**WORK INSTRUCTION:** Omitting every picture, output the records below exactly, please.
Top of DATA PROVIDED
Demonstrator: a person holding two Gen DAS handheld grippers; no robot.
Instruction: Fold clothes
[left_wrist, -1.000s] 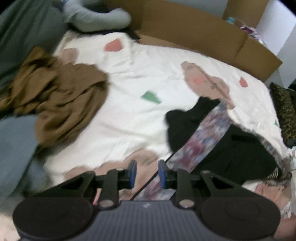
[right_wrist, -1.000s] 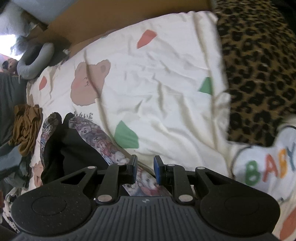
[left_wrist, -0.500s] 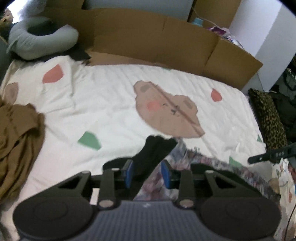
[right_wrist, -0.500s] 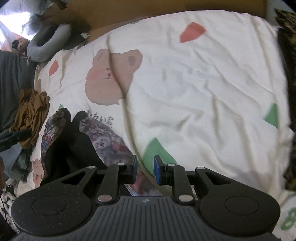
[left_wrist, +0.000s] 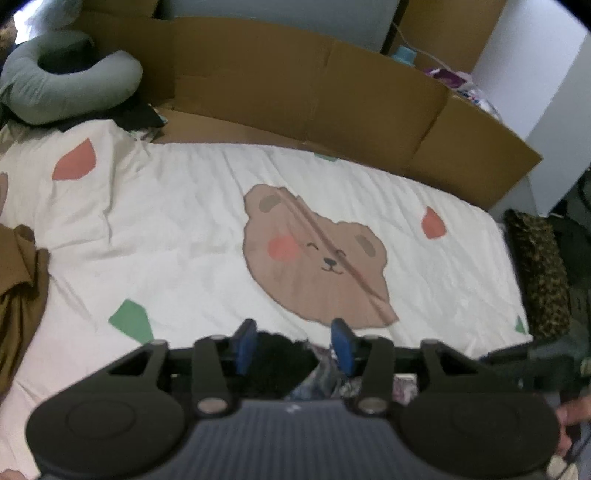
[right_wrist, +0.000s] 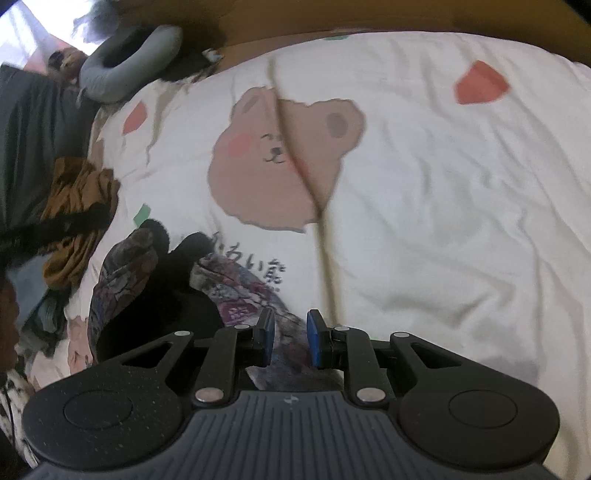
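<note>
A black garment with a purple patterned trim (right_wrist: 236, 291) lies bunched on the bear-print bedsheet (right_wrist: 443, 206), at its near left. My right gripper (right_wrist: 290, 336) is shut on the patterned edge, which runs between its blue pads. In the left wrist view the garment's black part (left_wrist: 280, 350) lies between the pads of my left gripper (left_wrist: 293, 346). Its jaws are opening, with clear gaps to the cloth on both sides. Most of the garment is hidden under the gripper body there.
A brown garment (left_wrist: 18, 288) is heaped at the sheet's left edge. A grey neck pillow (left_wrist: 66, 85) sits at the far left corner. Cardboard panels (left_wrist: 332, 92) wall the far side, and a leopard-print cushion (left_wrist: 539, 273) lies at the right.
Both grippers have swept across the bed, bringing the garment near the printed bear. The left jaws, earlier narrow around the patterned trim, now stand much wider. The right jaws are unchanged.
</note>
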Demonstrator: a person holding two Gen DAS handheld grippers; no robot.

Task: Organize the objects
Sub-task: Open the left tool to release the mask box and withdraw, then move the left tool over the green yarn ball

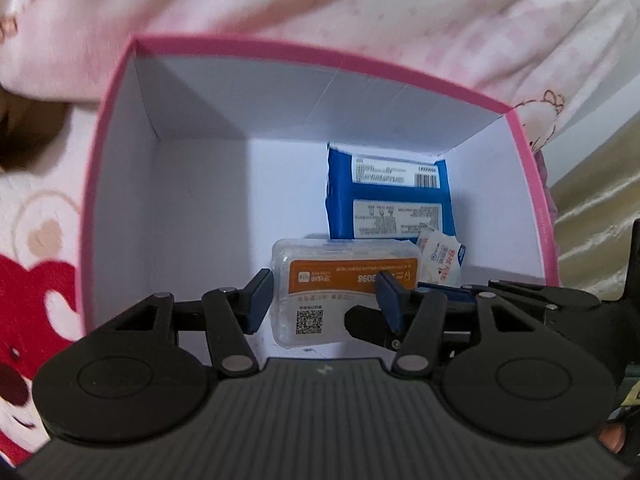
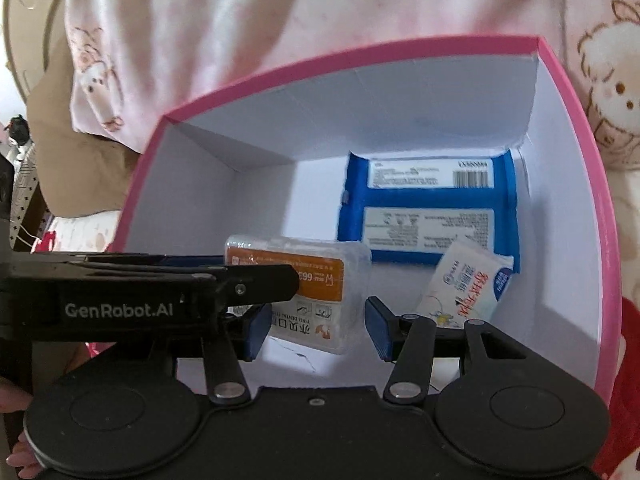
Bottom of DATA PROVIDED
**TASK RESULT:**
Demonstrator: a person holding two Gen DAS handheld grippers; no robot.
Instruction: Fold clothes
[left_wrist, -1.000s] 
[right_wrist, -1.000s] 
[left_wrist, -0.500s] 
[right_wrist, -0.500s] 
[left_wrist, +0.000s] 
[right_wrist, +0.000s] 
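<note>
A black garment with a purple patterned trim (right_wrist: 236, 291) lies bunched on the bear-print bedsheet (right_wrist: 443, 206), at its near left. My right gripper (right_wrist: 290, 336) is shut on the patterned edge, which runs between its blue pads. In the left wrist view the garment's black part (left_wrist: 280, 350) lies between the pads of my left gripper (left_wrist: 293, 346). Its jaws are opening, with clear gaps to the cloth on both sides. Most of the garment is hidden under the gripper body there.
A brown garment (left_wrist: 18, 288) is heaped at the sheet's left edge. A grey neck pillow (left_wrist: 66, 85) sits at the far left corner. Cardboard panels (left_wrist: 332, 92) wall the far side, and a leopard-print cushion (left_wrist: 539, 273) lies at the right.
Both grippers have swept across the bed, bringing the garment near the printed bear. The left jaws, earlier narrow around the patterned trim, now stand much wider. The right jaws are unchanged.
</note>
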Demonstrator: a person holding two Gen DAS handheld grippers; no robot.

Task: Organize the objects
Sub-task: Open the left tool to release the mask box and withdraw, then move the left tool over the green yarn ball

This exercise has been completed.